Future performance with AVX512 in Sandra 2016 SP1

What is AVX512?

AVX512 is a new SIMD instruction set operating on 512-bit registers that is the natural progression from FMA/AVX (256-bit registers). It was first introduced with Intel’ “Phi” co-processor (Intel’s answer to GPGPUs) and now a version of it is making its way to CPUs themselves.

Why is AVX512 important?

CPU performance has only marginally increased (5-10%) from one generation to the next, with power efficiency being the primary goal; with limited options (cannot increase clocks speeds, must reduce power, hard to improve execution efficiency, etc.) exploiting data level parallelism through SIMD is a relatively simple way to improve performance.

SIMD instructions have long been used to increase performance (since the introduction of MMX with the Pentium in 1997!) and their register width has been increasing steadily from 64-bit (MMX) to 128-bit (SSEx) to 256-bit (AVX/FMA) and now to 512-bit (AVX512) – thus processing more and more data simultaneously.

Unfortunately, software has to be specifically modified to support AVX512 (or at the very least re-compiled) but developers are generally used to this these days after the SSE to AVX transition.

SiSoftware has thus been updating its benchmarks to AVX512, though some need compiler support and will need to wait until Microsoft updates its Visual C++ compiler at some point.

What CPUs will support AVX512?

It was rumoured that the newly released “Skylake” Core consumer CPUs were going to support AVX512 – but they do not. The future “Skylake-E” Xeon “Purley” server/workstation CPUs are supposed to support it.
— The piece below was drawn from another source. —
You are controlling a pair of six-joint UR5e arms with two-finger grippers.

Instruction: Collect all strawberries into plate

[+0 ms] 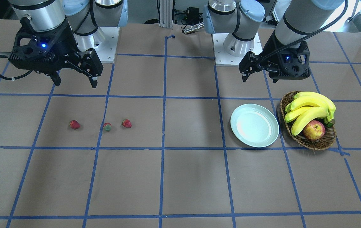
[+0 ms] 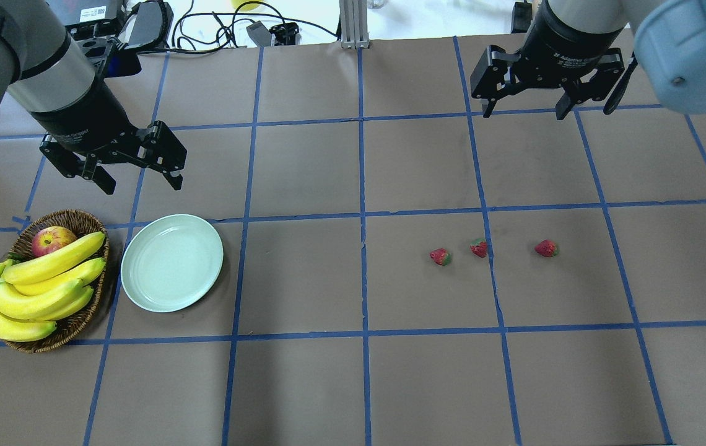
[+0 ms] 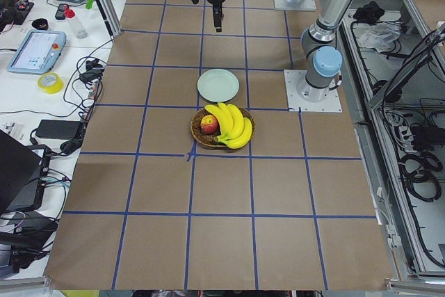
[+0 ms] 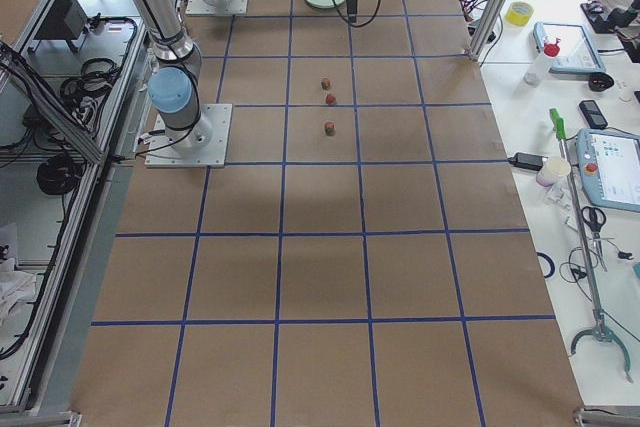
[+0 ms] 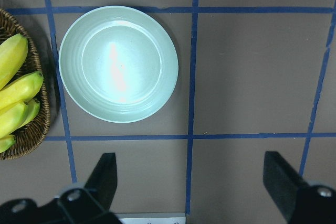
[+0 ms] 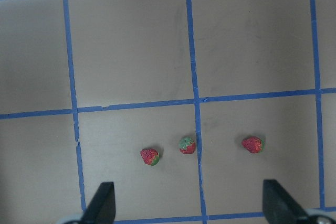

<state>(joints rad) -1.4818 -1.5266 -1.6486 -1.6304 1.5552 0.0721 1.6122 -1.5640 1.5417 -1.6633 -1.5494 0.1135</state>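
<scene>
Three strawberries lie in a row on the brown table: one (image 2: 440,256), one showing more green (image 2: 479,248), and one (image 2: 546,248). They also show in the front view (image 1: 74,124) (image 1: 107,127) (image 1: 126,123) and the right wrist view (image 6: 150,156) (image 6: 187,145) (image 6: 252,144). The mint-green plate (image 2: 142,282) lies empty at the left, also in the left wrist view (image 5: 71,66). My left gripper (image 2: 138,173) is open, raised behind the plate. My right gripper (image 2: 523,113) is open, raised well behind the strawberries.
A wicker basket (image 2: 90,223) with bananas (image 2: 43,285) and an apple (image 2: 49,240) stands left of the plate, almost touching it. Blue tape lines grid the table. Cables and devices lie along the far edge.
</scene>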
AVX512 is actually a set of multiple sets – with “Skylake-E” supporting F (foundation) and CD (conflict detection), BW (byte & word), DQ (double-word and quad-word) and VL (vector length extension) – and future “Canonlake-E” supporting IFMA (integer FMA), VBM (vector byte manipulation) and perhaps others.

It is disappointing that AVX512 is not enabled on consumer CPUs (Core) but it will eventually appear in future iterations; gamers/enthusiasts need to buy into the “extreme/Skylake-E” platform and business users getting “Xeon/Skylake-E” in their workstations.
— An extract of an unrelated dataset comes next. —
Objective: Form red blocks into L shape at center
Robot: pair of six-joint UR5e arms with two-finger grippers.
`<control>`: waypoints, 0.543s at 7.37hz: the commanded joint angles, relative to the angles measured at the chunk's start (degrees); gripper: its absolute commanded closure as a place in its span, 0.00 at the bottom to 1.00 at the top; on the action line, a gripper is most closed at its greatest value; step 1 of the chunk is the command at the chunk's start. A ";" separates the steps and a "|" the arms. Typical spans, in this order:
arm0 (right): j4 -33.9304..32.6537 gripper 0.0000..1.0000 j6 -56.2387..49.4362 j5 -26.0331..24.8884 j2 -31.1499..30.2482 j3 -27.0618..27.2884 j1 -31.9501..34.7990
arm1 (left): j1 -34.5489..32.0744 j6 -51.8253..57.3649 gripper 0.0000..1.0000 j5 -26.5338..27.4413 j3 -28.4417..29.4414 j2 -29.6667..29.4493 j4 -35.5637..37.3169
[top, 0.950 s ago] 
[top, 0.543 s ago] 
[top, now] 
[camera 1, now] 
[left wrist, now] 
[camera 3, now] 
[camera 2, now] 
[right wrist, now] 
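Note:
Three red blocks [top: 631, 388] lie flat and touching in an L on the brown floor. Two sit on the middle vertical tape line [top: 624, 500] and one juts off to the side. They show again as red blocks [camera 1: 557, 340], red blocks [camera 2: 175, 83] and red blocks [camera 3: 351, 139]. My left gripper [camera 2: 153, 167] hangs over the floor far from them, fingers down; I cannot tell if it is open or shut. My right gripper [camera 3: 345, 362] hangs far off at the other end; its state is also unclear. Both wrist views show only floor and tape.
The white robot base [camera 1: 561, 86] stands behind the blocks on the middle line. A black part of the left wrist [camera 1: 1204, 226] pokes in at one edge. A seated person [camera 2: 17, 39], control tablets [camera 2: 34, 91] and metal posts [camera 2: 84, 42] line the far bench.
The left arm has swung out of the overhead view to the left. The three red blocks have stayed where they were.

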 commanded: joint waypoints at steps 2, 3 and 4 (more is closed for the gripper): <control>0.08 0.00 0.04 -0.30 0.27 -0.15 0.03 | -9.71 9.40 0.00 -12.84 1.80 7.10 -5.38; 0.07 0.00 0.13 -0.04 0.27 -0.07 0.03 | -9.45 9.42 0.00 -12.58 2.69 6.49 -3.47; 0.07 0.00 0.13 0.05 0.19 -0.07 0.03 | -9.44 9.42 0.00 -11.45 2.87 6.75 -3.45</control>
What kind of performance improvement can we expect with AVX512?

The transition from SSE 128-bit to AVX/FMA/AVX2 256-bit has – eventually – resulted in 70-120% improvement, with compute intensive code that seldom access memory yielding the best improvement. Note that AVX executes at lower clock than “normal”/SSE code.

AVX512 not only doubles width (512-bit) but also number of registers (32 vs 16) thus we can hold 4x (four times) more data which may reduce cache/memory accesses by caching more data locally. But AVX512 code will again run at lower clock versus AVX/FMA.

In the next examples we project future gains through AVX512 for common algorithms as implemented in Sandra’s benchmarks and what they might mean to customers.

Can I test AVX512 performance with Sandra?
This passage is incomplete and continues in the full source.